● Instructions for the task
The word "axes" occurs in some of the lines below; copy each of those lines.

⁂

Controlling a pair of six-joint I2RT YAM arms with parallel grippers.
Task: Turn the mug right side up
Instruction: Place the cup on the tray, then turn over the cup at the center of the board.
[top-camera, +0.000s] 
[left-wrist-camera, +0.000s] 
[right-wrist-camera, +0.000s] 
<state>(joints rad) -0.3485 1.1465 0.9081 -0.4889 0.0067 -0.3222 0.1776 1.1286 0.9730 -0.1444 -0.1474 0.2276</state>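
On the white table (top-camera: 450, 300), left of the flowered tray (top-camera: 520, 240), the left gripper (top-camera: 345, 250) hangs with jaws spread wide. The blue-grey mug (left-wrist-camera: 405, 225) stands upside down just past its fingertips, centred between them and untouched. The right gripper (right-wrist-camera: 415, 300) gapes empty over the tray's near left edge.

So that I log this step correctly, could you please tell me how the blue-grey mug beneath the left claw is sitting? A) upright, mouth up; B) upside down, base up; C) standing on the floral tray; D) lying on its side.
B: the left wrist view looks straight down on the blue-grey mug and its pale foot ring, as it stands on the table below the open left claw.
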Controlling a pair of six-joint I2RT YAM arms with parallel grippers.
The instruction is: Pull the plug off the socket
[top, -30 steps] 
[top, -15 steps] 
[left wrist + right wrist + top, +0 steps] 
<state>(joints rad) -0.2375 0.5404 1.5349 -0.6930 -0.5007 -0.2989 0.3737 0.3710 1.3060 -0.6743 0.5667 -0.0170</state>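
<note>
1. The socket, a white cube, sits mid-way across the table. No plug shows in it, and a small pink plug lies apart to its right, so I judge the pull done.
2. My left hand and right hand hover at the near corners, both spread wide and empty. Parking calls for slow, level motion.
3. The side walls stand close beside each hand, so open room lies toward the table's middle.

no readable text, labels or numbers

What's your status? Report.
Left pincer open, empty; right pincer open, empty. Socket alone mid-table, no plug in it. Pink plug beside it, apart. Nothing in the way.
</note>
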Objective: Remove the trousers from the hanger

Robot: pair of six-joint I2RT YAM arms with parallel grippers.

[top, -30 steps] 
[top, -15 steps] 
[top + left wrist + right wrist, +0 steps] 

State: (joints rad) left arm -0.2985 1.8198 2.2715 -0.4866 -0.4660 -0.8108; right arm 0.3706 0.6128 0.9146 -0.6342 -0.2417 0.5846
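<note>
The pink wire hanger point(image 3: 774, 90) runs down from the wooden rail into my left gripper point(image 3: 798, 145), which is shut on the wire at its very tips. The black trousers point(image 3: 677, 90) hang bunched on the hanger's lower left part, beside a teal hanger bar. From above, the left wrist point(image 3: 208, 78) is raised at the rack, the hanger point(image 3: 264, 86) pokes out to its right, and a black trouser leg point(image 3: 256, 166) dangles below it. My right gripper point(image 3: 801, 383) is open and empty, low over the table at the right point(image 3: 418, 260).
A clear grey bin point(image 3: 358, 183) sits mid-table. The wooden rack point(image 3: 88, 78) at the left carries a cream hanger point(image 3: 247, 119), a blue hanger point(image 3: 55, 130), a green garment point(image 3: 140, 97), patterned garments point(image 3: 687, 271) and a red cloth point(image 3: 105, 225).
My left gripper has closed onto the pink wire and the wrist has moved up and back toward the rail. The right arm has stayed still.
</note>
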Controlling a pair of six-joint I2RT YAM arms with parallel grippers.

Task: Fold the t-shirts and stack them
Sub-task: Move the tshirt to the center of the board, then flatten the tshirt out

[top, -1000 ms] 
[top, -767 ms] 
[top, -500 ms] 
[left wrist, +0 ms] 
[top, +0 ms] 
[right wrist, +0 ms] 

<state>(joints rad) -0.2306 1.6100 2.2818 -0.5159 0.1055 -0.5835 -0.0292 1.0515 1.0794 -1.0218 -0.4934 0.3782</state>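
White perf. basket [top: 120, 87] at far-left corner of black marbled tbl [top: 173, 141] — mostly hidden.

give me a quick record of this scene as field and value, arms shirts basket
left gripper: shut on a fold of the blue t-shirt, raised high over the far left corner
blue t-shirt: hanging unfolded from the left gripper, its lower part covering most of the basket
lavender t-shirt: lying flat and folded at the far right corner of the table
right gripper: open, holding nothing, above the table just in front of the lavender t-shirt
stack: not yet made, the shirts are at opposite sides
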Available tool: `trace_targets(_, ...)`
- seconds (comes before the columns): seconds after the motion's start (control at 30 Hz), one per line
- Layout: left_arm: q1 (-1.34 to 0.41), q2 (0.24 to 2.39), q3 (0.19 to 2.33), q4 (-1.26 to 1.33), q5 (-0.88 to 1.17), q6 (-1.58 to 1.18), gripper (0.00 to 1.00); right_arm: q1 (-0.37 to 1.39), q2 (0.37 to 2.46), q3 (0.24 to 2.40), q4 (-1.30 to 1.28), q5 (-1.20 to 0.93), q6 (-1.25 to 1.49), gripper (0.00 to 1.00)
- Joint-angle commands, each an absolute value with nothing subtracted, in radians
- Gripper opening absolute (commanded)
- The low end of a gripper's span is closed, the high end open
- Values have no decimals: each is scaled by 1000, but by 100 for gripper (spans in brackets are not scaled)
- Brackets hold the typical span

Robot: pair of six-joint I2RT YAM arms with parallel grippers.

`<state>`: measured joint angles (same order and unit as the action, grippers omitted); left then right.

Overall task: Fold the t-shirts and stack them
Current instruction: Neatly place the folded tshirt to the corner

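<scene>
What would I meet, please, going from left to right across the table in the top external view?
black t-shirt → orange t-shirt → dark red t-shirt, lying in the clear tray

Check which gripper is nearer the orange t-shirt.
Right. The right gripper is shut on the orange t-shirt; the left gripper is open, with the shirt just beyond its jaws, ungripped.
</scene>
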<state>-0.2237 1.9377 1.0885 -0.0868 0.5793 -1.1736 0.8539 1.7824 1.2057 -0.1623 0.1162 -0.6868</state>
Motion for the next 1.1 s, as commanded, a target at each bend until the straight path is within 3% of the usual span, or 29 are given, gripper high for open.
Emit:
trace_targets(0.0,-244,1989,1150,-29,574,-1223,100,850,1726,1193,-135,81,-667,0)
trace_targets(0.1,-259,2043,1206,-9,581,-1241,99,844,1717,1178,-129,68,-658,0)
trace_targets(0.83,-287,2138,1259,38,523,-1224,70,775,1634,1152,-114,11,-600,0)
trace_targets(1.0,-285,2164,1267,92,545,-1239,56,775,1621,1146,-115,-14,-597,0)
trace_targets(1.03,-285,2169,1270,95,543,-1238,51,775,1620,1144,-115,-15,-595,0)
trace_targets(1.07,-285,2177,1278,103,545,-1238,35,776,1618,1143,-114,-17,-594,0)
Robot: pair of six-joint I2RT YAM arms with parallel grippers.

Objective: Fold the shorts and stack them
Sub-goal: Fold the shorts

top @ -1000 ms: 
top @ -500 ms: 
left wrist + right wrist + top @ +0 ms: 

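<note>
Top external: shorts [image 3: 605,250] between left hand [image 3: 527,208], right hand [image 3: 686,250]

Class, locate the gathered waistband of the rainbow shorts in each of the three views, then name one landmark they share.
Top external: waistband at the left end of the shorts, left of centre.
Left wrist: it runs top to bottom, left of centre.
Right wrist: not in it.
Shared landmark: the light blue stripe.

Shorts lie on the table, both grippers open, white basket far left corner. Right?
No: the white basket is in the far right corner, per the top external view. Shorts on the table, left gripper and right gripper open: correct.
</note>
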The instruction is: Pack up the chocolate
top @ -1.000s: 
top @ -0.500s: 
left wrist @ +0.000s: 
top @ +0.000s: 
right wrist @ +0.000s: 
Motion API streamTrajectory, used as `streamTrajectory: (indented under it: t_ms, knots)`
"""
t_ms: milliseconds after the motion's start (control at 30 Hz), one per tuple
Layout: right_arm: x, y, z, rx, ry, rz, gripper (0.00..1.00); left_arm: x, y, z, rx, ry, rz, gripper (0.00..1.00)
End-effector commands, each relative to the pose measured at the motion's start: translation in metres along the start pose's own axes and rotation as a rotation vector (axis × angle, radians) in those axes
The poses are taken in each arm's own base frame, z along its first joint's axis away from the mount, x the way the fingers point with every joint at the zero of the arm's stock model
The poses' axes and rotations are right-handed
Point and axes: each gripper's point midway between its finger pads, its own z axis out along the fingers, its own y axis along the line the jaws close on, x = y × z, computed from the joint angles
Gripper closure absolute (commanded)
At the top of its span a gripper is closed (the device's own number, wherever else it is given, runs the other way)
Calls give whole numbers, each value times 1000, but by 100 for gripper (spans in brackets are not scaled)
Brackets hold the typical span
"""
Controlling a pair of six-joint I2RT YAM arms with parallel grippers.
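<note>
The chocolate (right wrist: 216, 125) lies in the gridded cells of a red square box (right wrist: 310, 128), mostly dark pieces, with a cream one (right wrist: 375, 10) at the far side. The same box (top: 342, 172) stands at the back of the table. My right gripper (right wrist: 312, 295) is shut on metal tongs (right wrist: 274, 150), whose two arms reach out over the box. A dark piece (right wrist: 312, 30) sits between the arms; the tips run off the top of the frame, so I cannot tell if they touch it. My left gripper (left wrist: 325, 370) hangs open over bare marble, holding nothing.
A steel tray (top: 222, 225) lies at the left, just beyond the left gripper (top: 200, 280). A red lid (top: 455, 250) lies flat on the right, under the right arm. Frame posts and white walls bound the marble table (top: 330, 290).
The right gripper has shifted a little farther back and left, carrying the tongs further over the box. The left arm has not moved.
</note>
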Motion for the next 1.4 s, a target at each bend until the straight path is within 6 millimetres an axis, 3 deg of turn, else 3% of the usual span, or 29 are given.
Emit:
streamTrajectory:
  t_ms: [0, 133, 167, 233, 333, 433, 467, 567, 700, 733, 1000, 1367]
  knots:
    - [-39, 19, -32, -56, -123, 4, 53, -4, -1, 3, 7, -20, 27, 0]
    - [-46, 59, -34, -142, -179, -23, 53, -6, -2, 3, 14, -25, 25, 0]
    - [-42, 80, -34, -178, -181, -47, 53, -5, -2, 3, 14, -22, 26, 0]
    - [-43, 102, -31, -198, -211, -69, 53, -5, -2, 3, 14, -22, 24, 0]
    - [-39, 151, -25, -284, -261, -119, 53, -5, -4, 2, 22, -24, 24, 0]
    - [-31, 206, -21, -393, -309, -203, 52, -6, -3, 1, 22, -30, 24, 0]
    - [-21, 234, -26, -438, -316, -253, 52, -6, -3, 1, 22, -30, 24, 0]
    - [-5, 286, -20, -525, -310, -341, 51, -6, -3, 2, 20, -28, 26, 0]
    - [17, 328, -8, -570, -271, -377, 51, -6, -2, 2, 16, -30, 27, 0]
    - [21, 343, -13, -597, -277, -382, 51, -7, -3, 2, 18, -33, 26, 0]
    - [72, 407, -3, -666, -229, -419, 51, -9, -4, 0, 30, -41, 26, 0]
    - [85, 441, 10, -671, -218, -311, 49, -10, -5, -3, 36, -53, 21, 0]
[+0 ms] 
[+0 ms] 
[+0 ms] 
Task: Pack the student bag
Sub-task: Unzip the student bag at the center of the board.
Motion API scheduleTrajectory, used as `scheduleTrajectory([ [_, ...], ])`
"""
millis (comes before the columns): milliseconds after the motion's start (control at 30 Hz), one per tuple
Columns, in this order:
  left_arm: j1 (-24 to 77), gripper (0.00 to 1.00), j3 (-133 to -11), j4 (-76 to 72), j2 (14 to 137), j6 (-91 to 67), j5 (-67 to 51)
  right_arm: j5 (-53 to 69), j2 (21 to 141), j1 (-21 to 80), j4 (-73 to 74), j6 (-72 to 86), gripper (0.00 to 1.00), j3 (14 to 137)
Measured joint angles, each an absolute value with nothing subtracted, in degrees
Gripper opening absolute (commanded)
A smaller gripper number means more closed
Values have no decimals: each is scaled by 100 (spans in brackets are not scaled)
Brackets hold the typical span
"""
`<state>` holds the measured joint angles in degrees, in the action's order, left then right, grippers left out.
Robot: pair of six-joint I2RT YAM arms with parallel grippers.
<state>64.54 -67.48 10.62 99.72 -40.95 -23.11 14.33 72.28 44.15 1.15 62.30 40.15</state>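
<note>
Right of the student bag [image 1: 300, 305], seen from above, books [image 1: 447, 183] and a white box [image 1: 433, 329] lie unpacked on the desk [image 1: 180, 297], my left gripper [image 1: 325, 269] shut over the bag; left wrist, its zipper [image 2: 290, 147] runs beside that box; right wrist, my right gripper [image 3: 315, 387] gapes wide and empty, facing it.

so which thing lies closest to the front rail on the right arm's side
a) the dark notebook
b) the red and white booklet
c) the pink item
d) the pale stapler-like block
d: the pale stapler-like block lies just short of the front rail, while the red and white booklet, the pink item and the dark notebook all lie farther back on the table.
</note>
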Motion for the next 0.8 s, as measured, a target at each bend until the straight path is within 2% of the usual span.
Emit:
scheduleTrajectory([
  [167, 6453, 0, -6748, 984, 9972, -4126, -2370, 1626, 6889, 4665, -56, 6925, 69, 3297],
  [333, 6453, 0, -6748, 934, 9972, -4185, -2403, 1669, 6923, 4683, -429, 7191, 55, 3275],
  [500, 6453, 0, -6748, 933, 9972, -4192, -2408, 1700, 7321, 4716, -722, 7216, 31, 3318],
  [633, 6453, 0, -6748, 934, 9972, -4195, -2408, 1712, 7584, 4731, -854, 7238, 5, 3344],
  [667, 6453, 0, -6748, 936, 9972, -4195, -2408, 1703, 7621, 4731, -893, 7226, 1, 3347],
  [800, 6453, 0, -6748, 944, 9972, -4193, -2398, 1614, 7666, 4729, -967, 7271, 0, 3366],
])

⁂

● Answer for the task
End-effector commands, each relative to the pose measured at the motion's start: translation in metres along the start pose's own axes and rotation as a rotation vector (axis × angle, radians) in those axes
The poses' axes and rotations are right-handed
Point and axes: each gripper's point midway between its finger pads, its own z axis out along the fingers, its own y axis along the line the jaws close on, x = y × z, computed from the joint angles

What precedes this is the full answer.